■ WORK REQUEST ■
From the line with "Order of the" through the line with "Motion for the", inclusive, return each line of the data below exactly and leave the rest out.

■ DATA PROVIDED ■
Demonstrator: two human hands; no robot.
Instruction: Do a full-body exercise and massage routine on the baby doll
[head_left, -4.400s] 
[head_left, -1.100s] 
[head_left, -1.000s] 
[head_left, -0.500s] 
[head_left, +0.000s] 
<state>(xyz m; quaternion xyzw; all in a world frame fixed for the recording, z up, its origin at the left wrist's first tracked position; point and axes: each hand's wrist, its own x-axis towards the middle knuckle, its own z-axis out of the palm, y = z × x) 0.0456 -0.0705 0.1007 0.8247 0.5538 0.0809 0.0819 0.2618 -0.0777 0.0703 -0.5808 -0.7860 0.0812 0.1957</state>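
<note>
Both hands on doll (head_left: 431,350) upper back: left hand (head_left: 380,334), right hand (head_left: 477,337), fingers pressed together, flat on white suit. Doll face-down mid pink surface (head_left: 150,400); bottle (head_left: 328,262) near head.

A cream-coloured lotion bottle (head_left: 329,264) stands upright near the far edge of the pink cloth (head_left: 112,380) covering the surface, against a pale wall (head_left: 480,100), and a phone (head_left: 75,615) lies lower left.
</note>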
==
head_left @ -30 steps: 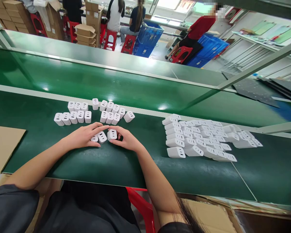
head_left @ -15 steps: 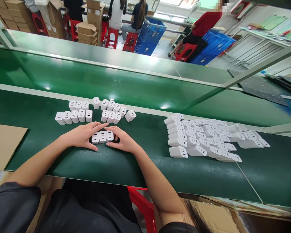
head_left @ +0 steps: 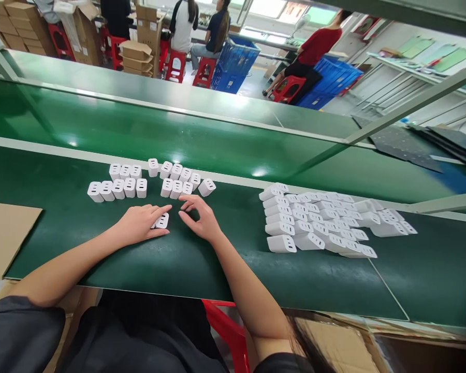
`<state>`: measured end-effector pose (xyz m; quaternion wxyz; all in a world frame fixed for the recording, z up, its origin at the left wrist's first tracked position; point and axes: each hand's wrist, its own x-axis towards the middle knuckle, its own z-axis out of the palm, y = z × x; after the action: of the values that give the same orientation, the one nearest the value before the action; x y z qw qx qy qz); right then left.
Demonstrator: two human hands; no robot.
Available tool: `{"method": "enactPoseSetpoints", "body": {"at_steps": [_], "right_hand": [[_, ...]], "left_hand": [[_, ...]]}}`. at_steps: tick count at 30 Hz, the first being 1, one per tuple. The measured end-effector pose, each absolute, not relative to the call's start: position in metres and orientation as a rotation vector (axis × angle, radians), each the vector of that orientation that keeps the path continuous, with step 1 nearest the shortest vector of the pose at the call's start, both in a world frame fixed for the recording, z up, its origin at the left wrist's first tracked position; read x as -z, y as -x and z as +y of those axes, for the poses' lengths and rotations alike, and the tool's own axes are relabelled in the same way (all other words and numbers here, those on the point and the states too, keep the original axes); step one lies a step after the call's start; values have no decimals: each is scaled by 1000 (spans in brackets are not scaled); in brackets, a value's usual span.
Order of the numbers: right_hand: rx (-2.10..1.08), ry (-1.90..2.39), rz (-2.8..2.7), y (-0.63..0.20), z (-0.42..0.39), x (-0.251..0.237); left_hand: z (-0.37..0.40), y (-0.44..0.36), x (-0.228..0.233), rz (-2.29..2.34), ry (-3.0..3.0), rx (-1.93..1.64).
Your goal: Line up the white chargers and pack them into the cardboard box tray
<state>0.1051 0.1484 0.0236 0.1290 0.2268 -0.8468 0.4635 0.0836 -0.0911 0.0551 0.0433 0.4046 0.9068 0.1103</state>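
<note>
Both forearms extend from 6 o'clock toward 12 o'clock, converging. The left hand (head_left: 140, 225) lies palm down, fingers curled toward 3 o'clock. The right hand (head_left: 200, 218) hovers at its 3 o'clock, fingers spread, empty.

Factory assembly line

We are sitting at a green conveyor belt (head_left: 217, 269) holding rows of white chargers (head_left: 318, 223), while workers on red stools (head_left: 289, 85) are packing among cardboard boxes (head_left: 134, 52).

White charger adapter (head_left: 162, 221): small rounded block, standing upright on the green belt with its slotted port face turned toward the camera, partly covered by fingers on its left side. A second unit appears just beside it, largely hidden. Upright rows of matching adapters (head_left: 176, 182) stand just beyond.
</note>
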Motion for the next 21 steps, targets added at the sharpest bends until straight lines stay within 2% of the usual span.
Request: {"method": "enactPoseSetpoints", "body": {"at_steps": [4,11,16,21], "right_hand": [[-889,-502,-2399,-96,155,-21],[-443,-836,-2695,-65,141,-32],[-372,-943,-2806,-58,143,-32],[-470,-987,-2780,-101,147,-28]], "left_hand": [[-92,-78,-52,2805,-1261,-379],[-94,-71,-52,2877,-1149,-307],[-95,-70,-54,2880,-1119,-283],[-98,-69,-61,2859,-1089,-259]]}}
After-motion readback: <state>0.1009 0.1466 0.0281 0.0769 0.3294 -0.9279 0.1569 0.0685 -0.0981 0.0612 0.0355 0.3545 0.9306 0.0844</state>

■ RESULT BELOW ■
Order of the numbers: right_hand: rx (-2.10..1.08), ry (-1.90..2.39), rz (-2.8..2.7), y (-0.63..0.20), z (-0.42..0.39), x (-0.251..0.237); left_hand: z (-0.37..0.40), y (-0.44..0.36), x (-0.228..0.233), rz (-2.29..2.34), ry (-3.0..3.0), rx (-1.93..1.64).
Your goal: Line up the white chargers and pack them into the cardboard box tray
<state>0.1051 0.1484 0.0236 0.1290 0.2268 -0.8468 0.4635 0.0836 -0.0911 0.0551 0.0433 0.4046 0.9068 0.1103</state>
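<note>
Both forearms extend from 6 o'clock toward 12 o'clock, converging. The left hand (head_left: 140, 225) lies palm down, fingers curled toward 3 o'clock. The right hand (head_left: 200, 218) hovers at its 3 o'clock, fingers spread, empty.

Factory assembly line

We are sitting at a green conveyor belt (head_left: 217, 269) holding rows of white chargers (head_left: 318, 223), while workers on red stools (head_left: 289, 85) are packing among cardboard boxes (head_left: 134, 52).

White charger adapter (head_left: 162, 221): small rounded block, standing upright on the green belt with its slotted port face turned toward the camera, partly covered by fingers on its left side. A second unit appears just beside it, largely hidden. Upright rows of matching adapters (head_left: 176, 182) stand just beyond.
</note>
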Motion for the next 21 steps, targets added at the sharpest bends until straight lines stay within 2% of the usual span.

This exercise requires no further response.